** Aim of the task **
Repeat, word for word, all the data that follows, and exclude the pictures.

==== Exercise data

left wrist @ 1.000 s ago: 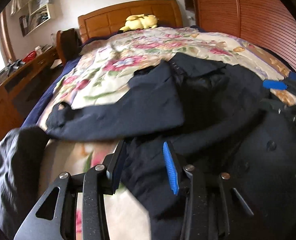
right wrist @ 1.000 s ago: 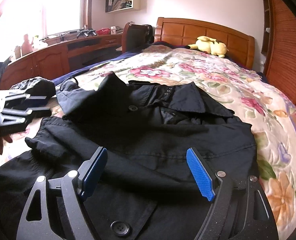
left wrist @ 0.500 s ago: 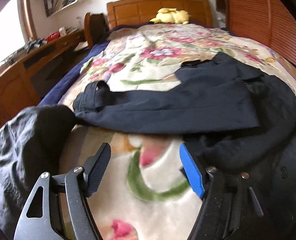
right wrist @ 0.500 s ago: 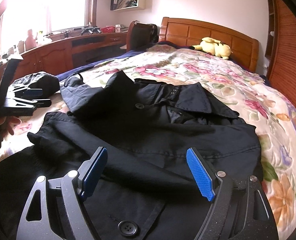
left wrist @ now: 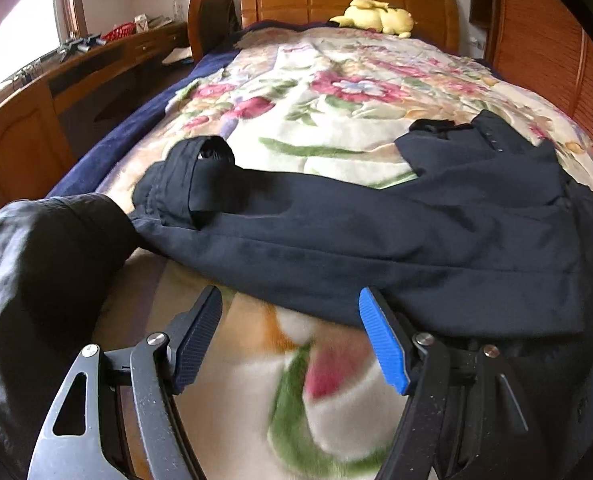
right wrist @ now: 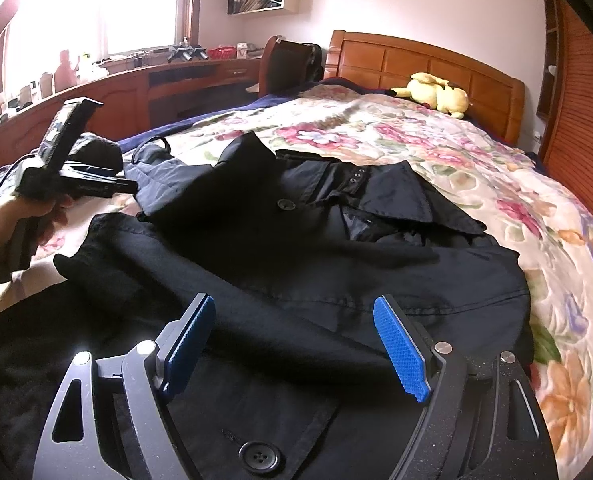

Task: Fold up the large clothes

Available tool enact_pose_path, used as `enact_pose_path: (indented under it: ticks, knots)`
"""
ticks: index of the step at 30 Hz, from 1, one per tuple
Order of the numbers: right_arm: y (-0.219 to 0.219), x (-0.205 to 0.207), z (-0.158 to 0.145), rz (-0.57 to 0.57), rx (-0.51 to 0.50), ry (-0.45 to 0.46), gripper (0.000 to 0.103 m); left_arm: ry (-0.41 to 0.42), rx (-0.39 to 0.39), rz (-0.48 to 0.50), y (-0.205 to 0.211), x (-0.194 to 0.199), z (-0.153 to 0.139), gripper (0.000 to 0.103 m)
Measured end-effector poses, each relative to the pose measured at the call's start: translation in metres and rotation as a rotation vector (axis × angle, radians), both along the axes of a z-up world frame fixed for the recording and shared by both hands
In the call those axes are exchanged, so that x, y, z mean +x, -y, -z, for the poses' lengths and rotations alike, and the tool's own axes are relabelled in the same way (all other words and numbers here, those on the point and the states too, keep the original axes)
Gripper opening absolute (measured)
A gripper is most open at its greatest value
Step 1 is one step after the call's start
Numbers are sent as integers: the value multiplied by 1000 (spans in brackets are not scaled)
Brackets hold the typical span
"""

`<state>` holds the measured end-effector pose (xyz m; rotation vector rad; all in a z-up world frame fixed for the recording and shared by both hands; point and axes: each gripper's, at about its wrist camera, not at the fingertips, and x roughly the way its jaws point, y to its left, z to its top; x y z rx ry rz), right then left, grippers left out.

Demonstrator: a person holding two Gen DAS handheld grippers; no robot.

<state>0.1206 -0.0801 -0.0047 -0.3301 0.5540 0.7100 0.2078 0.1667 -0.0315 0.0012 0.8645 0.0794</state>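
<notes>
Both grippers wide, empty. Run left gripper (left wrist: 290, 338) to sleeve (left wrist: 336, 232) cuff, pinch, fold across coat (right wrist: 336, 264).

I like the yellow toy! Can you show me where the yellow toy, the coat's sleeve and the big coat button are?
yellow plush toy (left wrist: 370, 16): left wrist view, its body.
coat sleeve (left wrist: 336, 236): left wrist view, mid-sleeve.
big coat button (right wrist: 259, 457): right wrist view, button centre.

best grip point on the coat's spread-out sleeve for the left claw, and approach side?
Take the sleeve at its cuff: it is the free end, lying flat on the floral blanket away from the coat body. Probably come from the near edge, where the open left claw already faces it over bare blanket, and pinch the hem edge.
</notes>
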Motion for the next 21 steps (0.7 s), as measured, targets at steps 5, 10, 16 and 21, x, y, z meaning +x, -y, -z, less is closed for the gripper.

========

** Answer section **
left wrist @ 1.000 s ago: 
right wrist @ 1.000 s ago: 
left wrist @ 0.500 s ago: 
right wrist @ 0.500 s ago: 
left wrist @ now: 
right wrist @ now: 

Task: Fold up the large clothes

Available tool enact_pose_path, used as `enact_pose_path: (indented under it: ticks, knots)`
"""
ticks: index of the step at 30 Hz, from 1, one per tuple
Order of the numbers: right_arm: y (-0.219 to 0.219), x (-0.205 to 0.207), z (-0.158 to 0.145), rz (-0.57 to 0.57), rx (-0.51 to 0.50), ry (-0.45 to 0.46), gripper (0.000 to 0.103 m); left_arm: ry (-0.41 to 0.42), rx (-0.39 to 0.39), rz (-0.48 to 0.50), y (-0.205 to 0.211), x (-0.194 to 0.199), z (-0.153 to 0.139), gripper (0.000 to 0.103 m)
Measured end-effector poses, each relative to the pose measured at the call's start: translation in metres and rotation as a rotation vector (axis × angle, radians), both along the axes of a z-up world frame fixed for the recording and shared by both hands
In the call those axes are exchanged, so that x, y, z mean +x, -y, -z, for the poses' lengths and rotations alike, and the tool's own axes are relabelled in the same way (all other words and numbers here, those on the point and the states too, keep the original axes)
Gripper opening absolute (measured)
A gripper is most open at its greatest value
Step 1 is one step after the call's start
Numbers are sent as integers: the value multiplied by 1000 (spans in brackets are not scaled)
Brackets hold the typical span
"""

`<state>` holds the measured end-effector pose (xyz m; rotation vector rad; all in a z-up world frame fixed for the recording and shared by both hands; point and axes: each gripper's, at about its wrist camera, not at the fingertips, and x roughly the way its jaws point, y to its left, z to its top; x y z rx ry rz), right then left, grippers left out.

Demonstrator: a person holding two Gen DAS handheld grippers; no robot.

<state>0.1206 -0.0801 -0.0047 -0.3301 0.5540 0.7100 0.2078 0.1667 -0.0315 0.0012 0.8645 0.0794</state>
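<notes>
Both grippers wide, empty. Run left gripper (left wrist: 290, 338) to sleeve (left wrist: 336, 232) cuff, pinch, fold across coat (right wrist: 336, 264).

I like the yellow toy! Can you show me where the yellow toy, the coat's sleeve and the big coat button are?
yellow plush toy (left wrist: 370, 16): left wrist view, its body.
coat sleeve (left wrist: 336, 236): left wrist view, mid-sleeve.
big coat button (right wrist: 259, 457): right wrist view, button centre.

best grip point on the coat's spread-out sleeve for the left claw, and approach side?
Take the sleeve at its cuff: it is the free end, lying flat on the floral blanket away from the coat body. Probably come from the near edge, where the open left claw already faces it over bare blanket, and pinch the hem edge.
</notes>
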Motion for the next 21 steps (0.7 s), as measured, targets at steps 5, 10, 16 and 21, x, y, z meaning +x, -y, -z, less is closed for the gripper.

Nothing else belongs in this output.